Earlier this month I purposely set out to discover what blogging was all about. When my search turned up The Ageless Project, I was intrigued by the whole concept. Then, I was curious as to what a contemporary with my same birth year might "blog" about. Alas, no one writing with that reference year. So, I explored some of the other years. Early on the words "Time Goes By" resonated with me. Soon found myself caught up in a site where timely news, meaningful ideas, thoughtful views, honest and open feelings were being expressed, with comments and any responses respectfully written.

I deliberated over issues of security and privacy for a day or so before offering my first comment. In retrospect, I realize I did not take the time to fully understand the entire structure of the home page though it is only too obvious to me now. I just didn't get the big picture, I'm embarrassed to say. Also, my random reading was limited and erratic, a sampling if you will. But in the end, the topics are what attracted my attention.

Now, I've taken some time to review the blogs and comments in this section. I've gained greater understanding of the history of this blog. I, also, have a deeper perspective and greater appreciation for this blog community.

I do also want to say, I just noticed the section on Blogging for Older Viewers, scanned it, quickly concluded I could benefit from spending some time there myself; more to learn even if I am one of the "older viewers." (Wasn't sure if it was meant for comment contributors like me, or for those setting up blogs. Either way, it's a good idea.)

My generation, too, was aware of the prevailing attitude toward a girl who was perceived as "smart." The general expectations were for a girl to marry, have a family. If you wanted more, you could be a nurse since you would be more able to care for your family, including the older members in the years to come when they needed help.

Fortunately, my mother wanted more for me. When she was 21 yrs of age, women were first allowed to vote. She had attended "Normal School," then taught for a time in a one room school house before marrying. All those years later, in my school, the male occupational counselor recognized my abilities, pointing out the doors would be open for me. He said being a secretary or a teacher would both be good choices since I wanted to go to college. My brother, 10 yrs older, came to visit; told me there were even other jobs I could do, too. Wow!
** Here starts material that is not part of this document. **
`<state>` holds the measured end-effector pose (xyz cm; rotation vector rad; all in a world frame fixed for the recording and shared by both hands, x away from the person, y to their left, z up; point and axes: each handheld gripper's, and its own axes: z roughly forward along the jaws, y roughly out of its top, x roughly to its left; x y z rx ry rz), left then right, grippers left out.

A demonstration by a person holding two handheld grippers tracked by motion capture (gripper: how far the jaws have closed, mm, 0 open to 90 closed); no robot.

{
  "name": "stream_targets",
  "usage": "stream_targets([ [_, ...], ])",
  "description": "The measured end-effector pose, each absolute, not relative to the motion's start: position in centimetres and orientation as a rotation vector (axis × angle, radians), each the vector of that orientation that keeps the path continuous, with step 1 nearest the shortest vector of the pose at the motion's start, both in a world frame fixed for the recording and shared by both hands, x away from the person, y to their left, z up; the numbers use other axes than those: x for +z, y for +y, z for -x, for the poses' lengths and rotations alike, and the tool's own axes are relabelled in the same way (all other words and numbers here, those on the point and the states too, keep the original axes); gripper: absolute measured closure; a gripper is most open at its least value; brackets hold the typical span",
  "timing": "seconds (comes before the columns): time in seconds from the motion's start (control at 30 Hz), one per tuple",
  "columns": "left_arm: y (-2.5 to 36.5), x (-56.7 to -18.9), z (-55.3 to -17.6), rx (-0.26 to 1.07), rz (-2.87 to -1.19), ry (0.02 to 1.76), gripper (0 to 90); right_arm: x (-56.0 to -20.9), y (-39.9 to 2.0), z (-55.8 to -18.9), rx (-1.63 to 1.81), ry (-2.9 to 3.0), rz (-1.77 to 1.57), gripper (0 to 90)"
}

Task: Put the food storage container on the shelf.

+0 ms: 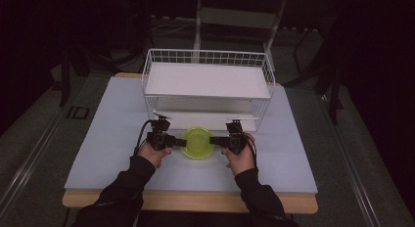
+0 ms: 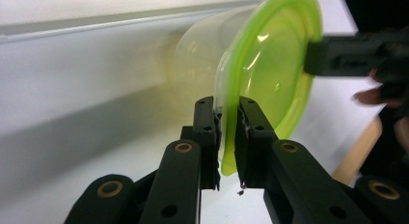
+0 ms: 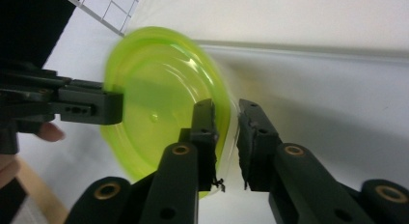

Fast forward to the days of the vocal feminists. I had temporarily left the working world, was married, had a couple of children. I always defended the feminists, was unashamed to say I was one, but explained I could not support the faction who denigrated men or belittled housewives. While some outspoken feminists may have truly believed everything they said, my work experience informed me that people do outrageous things sometimes in order to garner attention. Most importantly,I believed, was the feminists intent to attract the press -- especially television news in those days. (How has it changed?)

I believe those of us who expressed our views as I did, were a very important element in the women's movement. I was active on the ground level simply by espousing my views to those with whom I came in contact, debating the issues in conversation, converting a few, I'd like to believe, or at least, giving them a different perspective.

Just as there is a need for outspoken public leaders, the value of the grass roots contingency should never be marginalized.

I am concerned that many women and girls in the younger generations do not fully realize how fragile the hold is on our place as equals with full rights in this country today. Look around the world at other countries. But, perhaps, this is a topic best left for another section.

Many of my reservations toward blogging have been resolved. In time I look forward to visiting other blogs but what time I have seems to be taken up here for now. Just want all who contribute in any way, blogger, comment authors to know I appreciate them even if we have different perspectives. Thanks for the opportunity to expand my views with your input and to express my own.